I should also mention that the direction Indigenous matters have been moving in Canada – at least since 1996, when the Royal Commission On Aboriginal Peoples (RCAP) charted a distinctly separatist course for aboriginal people – has been towards the notion that each of the 600 plus Canadian Indian reserves are in fact separate and sovereign nations, entitled to make their own laws and enter into international treaties with Canada. I should mention here that Canada has been “colonized” for 500 years, and there has been inter-marriage and partnering for all of that time. Who is and who is not “indigenous” is often just a matter of self-identification.
Although this idea involves a separateness for each reserve, or “nation”, it is also assumed that Canada would continue to finance the operation of these communities. Indian reserves in Canada are massively subsidized, and have always been. In most cases there is no reasonable prospect that these reserves, or “nations”, will be anything but permanently dependent on the federal government for their survival. These reserves are not independent nations in any meaningful sense.
Needless to say, I am an ardent opponent of this “parallel system”. One reason I retired from the bench when I did was to advocate for one set of laws for all Canadians. It is my belief that the incredibly expensive pursuit of the so-called “parallel system”, or “nation to nation” system is a dead-end quest that is doing damage to our country, while condemning the Indigenous underclass to a welfare dependent, life-wasting purgatory.
Finally, I will mention that I am a believer in integration. I will later refer to a strong and successful Indigenous middle class that has been steadily growing in Canada. Most of these people passionately identify with their Indigenous culture, and yet that has not stopped them in any way from participating fully in the economy, and being fully integrated Canadian citizens. At one time an Indian who made his way in mainstream society was called an “apple” by fellow Indians – red on the outside, but white on the inside. It was an insult that accused the Indian of selling out. I believe that those days are past, and that Indigenous Canadians can be both successfully integrated citizens, and culturally proud Indians at the same time. Integration is the answer, but it is regarded as a bad word by many – even by those who have successfully integrated. And did I mention my belief that the present political movement towards a goal of 600 odd separate nations within one nation is both foolhardy, and damaging to everyone concerned?

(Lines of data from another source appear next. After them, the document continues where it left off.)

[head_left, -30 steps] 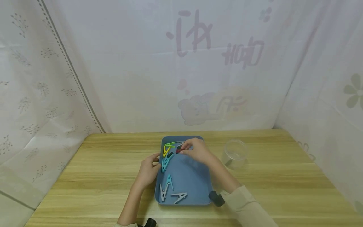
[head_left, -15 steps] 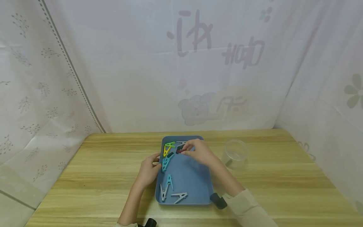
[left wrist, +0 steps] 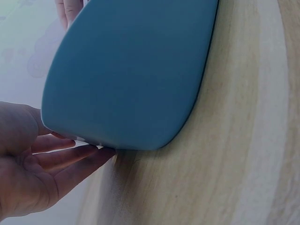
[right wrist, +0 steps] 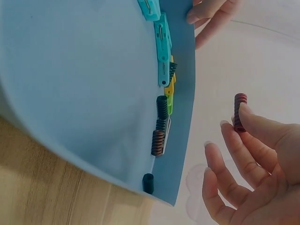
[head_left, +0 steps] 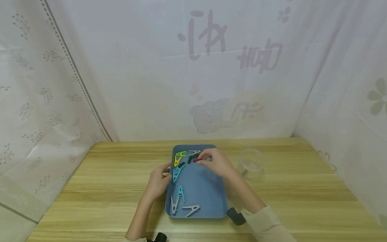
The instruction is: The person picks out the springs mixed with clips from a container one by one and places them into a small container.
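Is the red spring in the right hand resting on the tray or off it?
Off it: the right hand pinches the red spring, and the right wrist view shows it apart from the tray.

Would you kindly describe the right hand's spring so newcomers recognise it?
Find the blue tray on the wooden table. Above its far end, the right hand pinches a dark red coil spring. Nearby springs lie in the tray; it alone is held.

I see room over the tray [head_left: 204,190] middle, entering right of the grey clip [head_left: 191,209]. Left wall [head_left: 167,196] is blocked: clips [head_left: 178,173] inside, left hand [head_left: 158,181] gripping it. Far end's tight: loose springs [right wrist: 162,107], right hand [head_left: 216,163] pinching a red spring [right wrist: 238,115]. Right side: forearm [head_left: 243,190] crosses, jar [head_left: 251,161] beyond.
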`<action>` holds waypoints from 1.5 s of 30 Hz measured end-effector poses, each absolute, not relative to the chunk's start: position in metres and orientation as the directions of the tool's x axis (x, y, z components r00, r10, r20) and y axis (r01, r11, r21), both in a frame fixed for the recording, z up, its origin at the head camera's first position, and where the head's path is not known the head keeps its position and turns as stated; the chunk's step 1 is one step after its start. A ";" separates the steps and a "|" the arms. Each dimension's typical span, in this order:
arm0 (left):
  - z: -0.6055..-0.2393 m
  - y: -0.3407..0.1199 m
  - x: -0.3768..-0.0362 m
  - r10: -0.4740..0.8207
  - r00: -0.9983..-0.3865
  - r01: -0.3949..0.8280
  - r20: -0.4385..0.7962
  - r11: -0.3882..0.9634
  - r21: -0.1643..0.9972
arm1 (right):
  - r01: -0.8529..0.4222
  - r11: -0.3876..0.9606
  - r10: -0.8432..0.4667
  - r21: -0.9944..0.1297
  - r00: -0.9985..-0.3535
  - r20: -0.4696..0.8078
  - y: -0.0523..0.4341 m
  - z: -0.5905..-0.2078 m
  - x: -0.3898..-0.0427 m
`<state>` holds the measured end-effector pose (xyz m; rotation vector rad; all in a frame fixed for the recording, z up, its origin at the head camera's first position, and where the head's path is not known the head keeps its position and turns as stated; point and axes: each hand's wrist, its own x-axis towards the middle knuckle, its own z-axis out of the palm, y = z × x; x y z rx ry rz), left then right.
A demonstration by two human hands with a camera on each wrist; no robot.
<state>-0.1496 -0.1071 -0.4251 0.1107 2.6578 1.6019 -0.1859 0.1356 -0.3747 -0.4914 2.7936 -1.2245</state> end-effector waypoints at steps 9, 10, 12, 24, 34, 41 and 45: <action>-0.425 -0.108 -0.149 0.074 -0.997 0.045 0.011 0.476 0.879 | -0.252 0.650 -0.274 -0.717 -0.958 0.088 0.139 -0.374 -0.182; -0.425 -0.108 -0.149 0.074 -0.997 0.045 0.011 0.475 0.879 | -0.250 0.649 -0.271 -0.719 -0.958 0.089 0.140 -0.374 -0.182; -0.425 -0.108 -0.149 0.075 -0.997 0.045 0.010 0.473 0.880 | -0.241 0.648 -0.261 -0.723 -0.961 0.087 0.141 -0.373 -0.182; -0.427 -0.108 -0.147 0.083 -0.997 0.049 0.011 0.476 0.878 | -0.224 0.653 -0.228 -0.723 -0.969 0.094 0.144 -0.371 -0.173; -0.427 -0.110 -0.146 0.097 -0.995 0.061 0.017 0.471 0.880 | -0.211 0.645 -0.212 -0.735 -0.973 0.093 0.147 -0.369 -0.167; -0.426 -0.110 -0.146 0.099 -0.995 0.067 0.023 0.476 0.877 | -0.205 0.636 -0.177 -0.744 -0.977 0.118 0.151 -0.370 -0.167; -0.427 -0.108 -0.148 0.092 -0.996 0.064 0.022 0.482 0.874 | -0.211 0.639 -0.163 -0.740 -0.977 0.137 0.153 -0.370 -0.166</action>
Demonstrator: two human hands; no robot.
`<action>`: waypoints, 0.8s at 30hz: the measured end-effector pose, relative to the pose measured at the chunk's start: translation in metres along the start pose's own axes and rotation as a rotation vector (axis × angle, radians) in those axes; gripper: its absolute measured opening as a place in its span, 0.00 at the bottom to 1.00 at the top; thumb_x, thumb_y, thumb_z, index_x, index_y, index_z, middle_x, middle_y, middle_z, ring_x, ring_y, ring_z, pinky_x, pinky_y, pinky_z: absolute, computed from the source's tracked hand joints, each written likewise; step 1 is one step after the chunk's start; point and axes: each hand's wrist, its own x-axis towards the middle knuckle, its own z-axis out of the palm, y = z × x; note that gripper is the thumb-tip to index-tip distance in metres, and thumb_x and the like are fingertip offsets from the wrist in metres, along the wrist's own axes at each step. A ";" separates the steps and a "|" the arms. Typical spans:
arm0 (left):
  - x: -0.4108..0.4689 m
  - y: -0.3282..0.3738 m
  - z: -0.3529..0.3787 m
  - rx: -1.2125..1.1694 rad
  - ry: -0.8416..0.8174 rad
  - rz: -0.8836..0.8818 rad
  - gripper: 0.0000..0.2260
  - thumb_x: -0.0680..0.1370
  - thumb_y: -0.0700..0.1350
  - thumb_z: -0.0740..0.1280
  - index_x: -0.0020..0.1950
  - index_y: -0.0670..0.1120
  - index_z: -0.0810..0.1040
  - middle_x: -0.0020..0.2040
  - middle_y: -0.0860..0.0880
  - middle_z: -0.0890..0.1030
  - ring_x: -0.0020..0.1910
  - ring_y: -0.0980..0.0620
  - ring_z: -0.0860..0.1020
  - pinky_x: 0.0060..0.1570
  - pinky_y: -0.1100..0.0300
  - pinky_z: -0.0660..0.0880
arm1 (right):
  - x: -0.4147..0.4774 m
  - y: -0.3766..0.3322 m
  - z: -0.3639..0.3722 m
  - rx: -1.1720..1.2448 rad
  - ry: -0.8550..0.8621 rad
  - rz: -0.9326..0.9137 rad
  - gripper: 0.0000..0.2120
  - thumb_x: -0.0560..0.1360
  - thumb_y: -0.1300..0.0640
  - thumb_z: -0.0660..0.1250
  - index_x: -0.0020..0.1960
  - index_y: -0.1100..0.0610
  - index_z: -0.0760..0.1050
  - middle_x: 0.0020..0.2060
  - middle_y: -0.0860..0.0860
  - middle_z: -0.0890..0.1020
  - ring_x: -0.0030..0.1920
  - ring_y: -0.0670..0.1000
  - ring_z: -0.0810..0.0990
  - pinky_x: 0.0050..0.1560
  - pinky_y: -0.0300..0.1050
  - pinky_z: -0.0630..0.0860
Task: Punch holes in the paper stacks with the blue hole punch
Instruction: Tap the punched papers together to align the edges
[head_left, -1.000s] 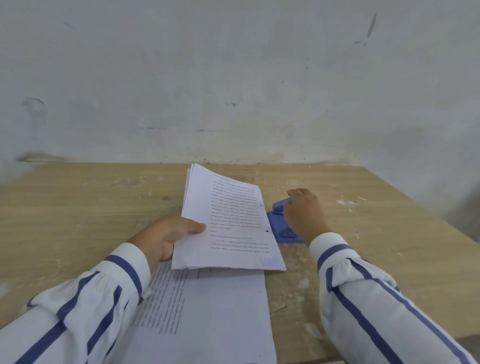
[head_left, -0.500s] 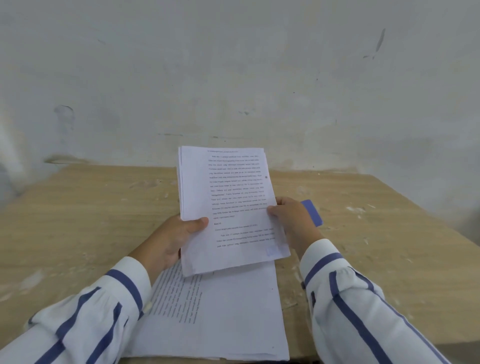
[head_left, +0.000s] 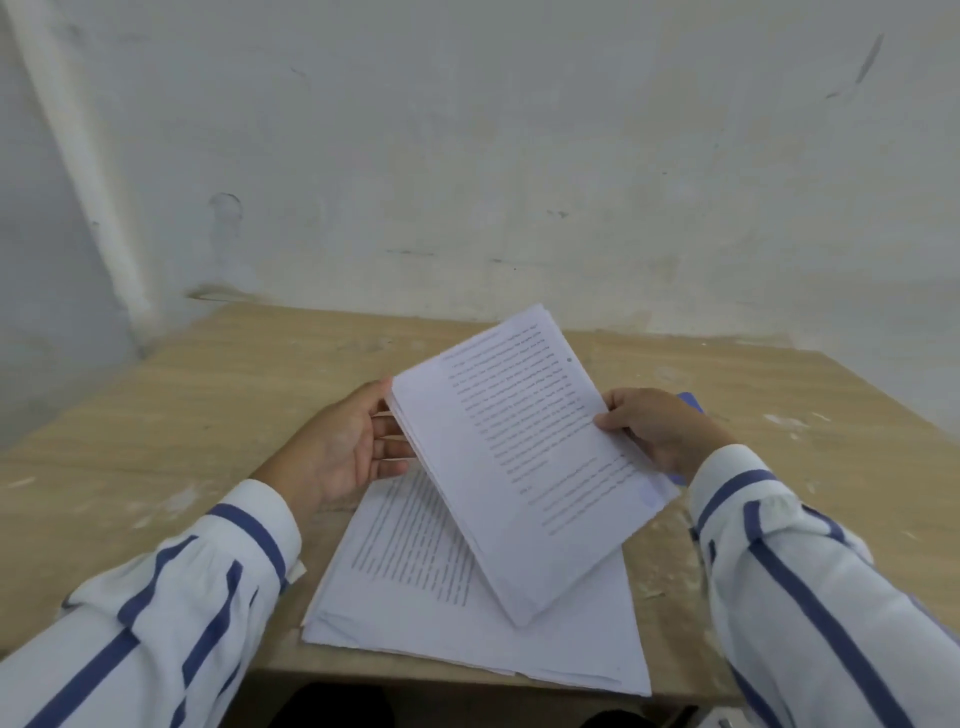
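I hold a stack of printed white paper (head_left: 524, 457) up over the table, tilted so its top leans to the right. My right hand (head_left: 654, 431) pinches its right edge, thumb on the front. My left hand (head_left: 348, 441) has its fingers spread against the stack's left edge. A punched hole shows near the stack's upper right edge. A second paper stack (head_left: 415, 597) lies flat on the table under it. The blue hole punch (head_left: 691, 402) is almost fully hidden behind my right hand; only a blue corner shows.
The wooden table (head_left: 156, 441) has pale scuffed patches and ends at a grey-white wall behind. Its near edge runs just below the flat stack, which overhangs it slightly. My striped sleeves fill both lower corners.
My right hand left the hole punch and took the stack's right edge. The stack rose off the table and then rotated clockwise. My left hand loosened from a thumb-over grip to spread fingers.
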 end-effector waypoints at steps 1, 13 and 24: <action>-0.001 0.000 -0.006 0.008 0.018 -0.014 0.18 0.79 0.59 0.58 0.48 0.45 0.78 0.32 0.47 0.82 0.26 0.52 0.79 0.25 0.62 0.77 | 0.001 -0.002 0.002 -0.047 -0.039 0.014 0.07 0.77 0.63 0.61 0.44 0.61 0.78 0.49 0.59 0.84 0.51 0.61 0.82 0.56 0.60 0.77; -0.007 -0.004 -0.035 0.451 0.273 -0.192 0.18 0.80 0.52 0.61 0.53 0.37 0.76 0.43 0.41 0.81 0.34 0.46 0.77 0.33 0.55 0.77 | 0.003 -0.031 0.059 -0.818 -0.345 -0.076 0.05 0.76 0.60 0.62 0.42 0.56 0.76 0.43 0.54 0.80 0.41 0.53 0.73 0.46 0.47 0.70; -0.002 -0.002 -0.020 0.591 0.256 -0.184 0.10 0.77 0.43 0.63 0.49 0.36 0.75 0.39 0.41 0.78 0.31 0.47 0.75 0.30 0.57 0.76 | 0.004 -0.026 0.104 -1.126 -0.228 -0.309 0.07 0.77 0.61 0.58 0.52 0.58 0.73 0.50 0.55 0.78 0.46 0.54 0.73 0.41 0.42 0.68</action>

With those initial remarks I will describe my involvement with Indigenous child welfare, and what I view as the currently hopeless state of Indigenous child welfare policy in my country.
I became a judge in 1976 and was involved in child welfare and criminal court issues – largely involving Indigenous people – on a daily basis until 2007. Since that time I have been writing and advocating on various issues, but mainly on matters pertaining to Indigenous – also called aboriginal, native, or Indian – issues.
What is referred to as the Indigenous child welfare issue is the massive overrepresentation of Indigenous children in the country’s provincial child welfare systems. The provinces have jurisdiction over child welfare, but the federal government has jurisdiction over Indian affairs – thus, there is overlapping jurisdiction in the case of Indigenous child welfare. To give you an idea of the scale of the problem, I will refer to the numbers in my home province of Manitoba. Although the Indigenous population of Manitoba is less than 10% of the total, Indigenous children represent 90% of the children in care. At the present time there are about 11,000 children in the care of child welfare agencies in the province.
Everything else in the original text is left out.